WORK TO BE COMPLETED: In your copy, include every line of the listing below exactly but none of the pictures.

DATASET EXTRACT:

● ● ● ● ● ● ●

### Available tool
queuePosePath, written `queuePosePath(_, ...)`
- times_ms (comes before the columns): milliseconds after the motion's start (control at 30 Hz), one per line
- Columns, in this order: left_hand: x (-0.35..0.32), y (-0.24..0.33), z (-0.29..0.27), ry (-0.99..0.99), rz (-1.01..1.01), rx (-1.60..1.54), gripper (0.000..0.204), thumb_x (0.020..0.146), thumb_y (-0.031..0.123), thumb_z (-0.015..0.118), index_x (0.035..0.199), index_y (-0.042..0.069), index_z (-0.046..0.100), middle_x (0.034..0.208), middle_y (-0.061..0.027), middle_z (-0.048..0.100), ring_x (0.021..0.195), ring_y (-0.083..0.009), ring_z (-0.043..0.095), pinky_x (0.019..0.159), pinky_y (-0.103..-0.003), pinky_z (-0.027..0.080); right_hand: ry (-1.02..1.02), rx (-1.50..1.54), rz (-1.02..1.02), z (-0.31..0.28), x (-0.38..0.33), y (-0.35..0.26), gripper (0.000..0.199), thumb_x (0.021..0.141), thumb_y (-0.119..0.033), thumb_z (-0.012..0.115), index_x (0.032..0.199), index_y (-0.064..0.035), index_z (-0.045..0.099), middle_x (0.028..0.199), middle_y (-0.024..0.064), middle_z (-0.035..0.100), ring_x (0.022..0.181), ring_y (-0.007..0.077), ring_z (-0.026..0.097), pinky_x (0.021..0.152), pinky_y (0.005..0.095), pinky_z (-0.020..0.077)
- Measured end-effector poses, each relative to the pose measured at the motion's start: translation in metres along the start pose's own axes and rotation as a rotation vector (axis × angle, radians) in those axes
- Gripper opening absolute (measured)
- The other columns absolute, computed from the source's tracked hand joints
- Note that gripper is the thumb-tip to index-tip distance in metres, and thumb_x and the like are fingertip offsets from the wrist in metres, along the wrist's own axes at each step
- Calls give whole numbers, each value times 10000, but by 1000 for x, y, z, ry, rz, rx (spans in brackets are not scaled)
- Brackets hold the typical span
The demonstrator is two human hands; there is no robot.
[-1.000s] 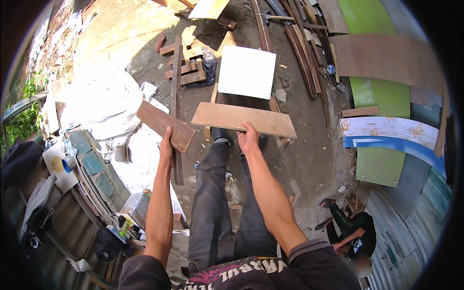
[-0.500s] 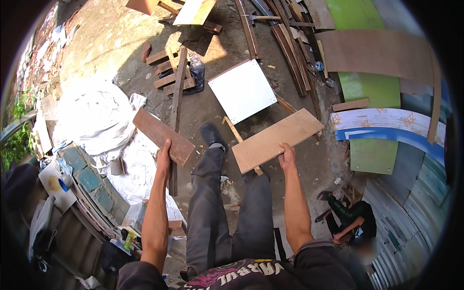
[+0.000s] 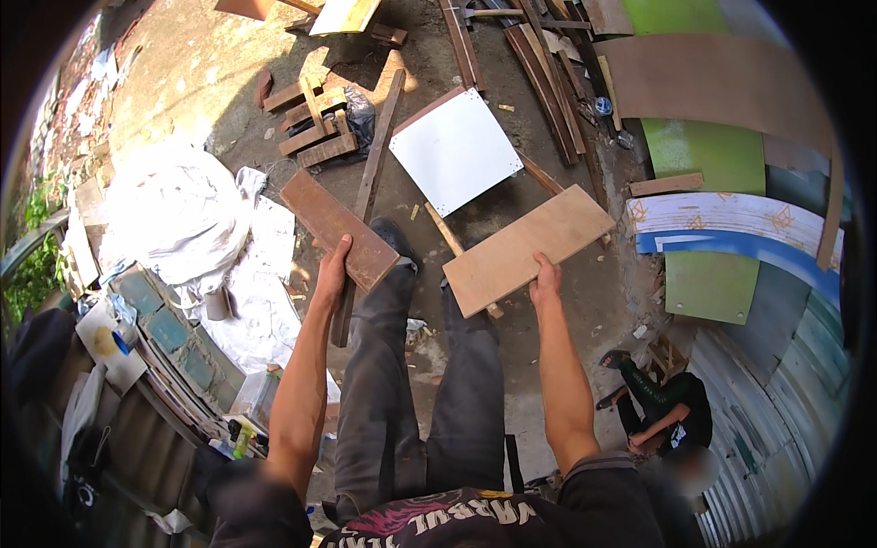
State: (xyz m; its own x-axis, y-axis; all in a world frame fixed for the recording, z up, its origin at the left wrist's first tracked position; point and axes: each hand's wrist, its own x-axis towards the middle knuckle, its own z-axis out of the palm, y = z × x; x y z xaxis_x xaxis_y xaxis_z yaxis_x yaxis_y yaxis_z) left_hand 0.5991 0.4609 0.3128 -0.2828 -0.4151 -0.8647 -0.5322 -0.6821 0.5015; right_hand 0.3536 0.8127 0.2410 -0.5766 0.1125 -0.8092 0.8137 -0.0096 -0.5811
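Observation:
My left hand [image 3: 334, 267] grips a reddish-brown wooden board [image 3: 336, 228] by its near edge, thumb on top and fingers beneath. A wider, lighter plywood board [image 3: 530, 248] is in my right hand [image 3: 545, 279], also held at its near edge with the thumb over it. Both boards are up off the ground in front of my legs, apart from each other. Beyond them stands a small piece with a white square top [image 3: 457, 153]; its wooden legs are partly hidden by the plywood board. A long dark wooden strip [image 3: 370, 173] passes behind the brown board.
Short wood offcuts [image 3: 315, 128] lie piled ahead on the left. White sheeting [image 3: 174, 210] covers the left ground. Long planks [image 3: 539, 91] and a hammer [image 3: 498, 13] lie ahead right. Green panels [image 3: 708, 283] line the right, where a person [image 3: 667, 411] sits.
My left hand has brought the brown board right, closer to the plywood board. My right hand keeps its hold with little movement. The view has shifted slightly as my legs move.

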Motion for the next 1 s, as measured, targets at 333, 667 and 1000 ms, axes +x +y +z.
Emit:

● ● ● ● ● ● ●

RESPONSE BELOW:
### Available tool
queuePosePath, written `queuePosePath(_, ...)`
- times_ms (comes before the columns): milliseconds after the motion's start (control at 30 Hz), one per line
- Columns, in this order: left_hand: x (-0.35..0.32), y (-0.24..0.33), z (-0.29..0.27), ry (-0.99..0.99), rz (-1.01..1.01), rx (-1.60..1.54), gripper (0.000..0.204), thumb_x (0.020..0.146), thumb_y (-0.031..0.123), thumb_z (-0.015..0.118), index_x (0.035..0.199), index_y (-0.042..0.069), index_z (-0.046..0.100), middle_x (0.034..0.208), middle_y (-0.061..0.027), middle_z (-0.048..0.100), ring_x (0.021..0.195), ring_y (-0.083..0.009), ring_z (-0.043..0.095), pinky_x (0.019..0.159), pinky_y (-0.103..-0.003), pinky_z (-0.027..0.080); right_hand: ry (-1.02..1.02), rx (-1.50..1.54), rz (-1.02..1.02), z (-0.31..0.28), x (-0.38..0.33), y (-0.35..0.26), gripper (0.000..0.199), thumb_x (0.021..0.141), thumb_y (-0.119..0.033), thumb_z (-0.012..0.115), index_x (0.032..0.199), index_y (-0.064..0.035), index_z (-0.045..0.099), middle_x (0.028..0.199), middle_y (-0.024..0.064), middle_z (-0.035..0.100), ring_x (0.022..0.181), ring_y (-0.007..0.077), ring_z (-0.026..0.097), pinky_x (0.021..0.152), pinky_y (0.005..0.095), pinky_z (-0.020..0.077)
- Measured end-effector poses, each relative to the pose measured at the motion's start: translation in metres along the start pose's own axes and rotation as a rotation vector (axis × angle, radians) in those axes
- Gripper opening absolute (measured)
- The other columns absolute, computed from the source's tracked hand joints
- Note that gripper is the thumb-tip to index-tip distance in metres, and thumb_x and the like are fingertip offsets from the wrist in metres, along the wrist's own axes at each step
- Calls give whole numbers, each value times 10000, but by 1000 for x, y, z, ry, rz, rx (spans in brackets are not scaled)
- Brackets hold the typical span
The demonstrator is two human hands; there is no robot.
[-1.000s] 
[-0.500s] 
[+0.000s] 
State: (xyz m; its own x-axis, y-axis; all in a world frame fixed for the recording, z up, its origin at the left wrist's first tracked position; point and axes: each hand's wrist, its own x-axis towards the middle knuckle, its own z-axis out of the palm, y = z × x; x y z xaxis_x xaxis_y xaxis_z yaxis_x yaxis_y yaxis_z) left_hand 0.5991 0.4609 0.3128 -0.2828 -0.4151 -0.8647 -0.5322 -0.6821 0.5015; right_hand 0.3536 0.8127 0.2410 -0.5766 0.1125 -0.8092 0.8137 -0.0096 -0.5811
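Observation:
My left hand [image 3: 334, 267] grips a reddish-brown wooden board [image 3: 336, 228] by its near edge, thumb on top and fingers beneath. A wider, lighter plywood board [image 3: 530, 248] is in my right hand [image 3: 545, 279], also held at its near edge with the thumb over it. Both boards are up off the ground in front of my legs, apart from each other. Beyond them stands a small piece with a white square top [image 3: 457, 153]; its wooden legs are partly hidden by the plywood board. A long dark wooden strip [image 3: 370, 173] passes behind the brown board.
Short wood offcuts [image 3: 315, 128] lie piled ahead on the left. White sheeting [image 3: 174, 210] covers the left ground. Long planks [image 3: 539, 91] and a hammer [image 3: 498, 13] lie ahead right. Green panels [image 3: 708, 283] line the right, where a person [image 3: 667, 411] sits.
My left hand has brought the brown board right, closer to the plywood board. My right hand keeps its hold with little movement. The view has shifted slightly as my legs move.
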
Motion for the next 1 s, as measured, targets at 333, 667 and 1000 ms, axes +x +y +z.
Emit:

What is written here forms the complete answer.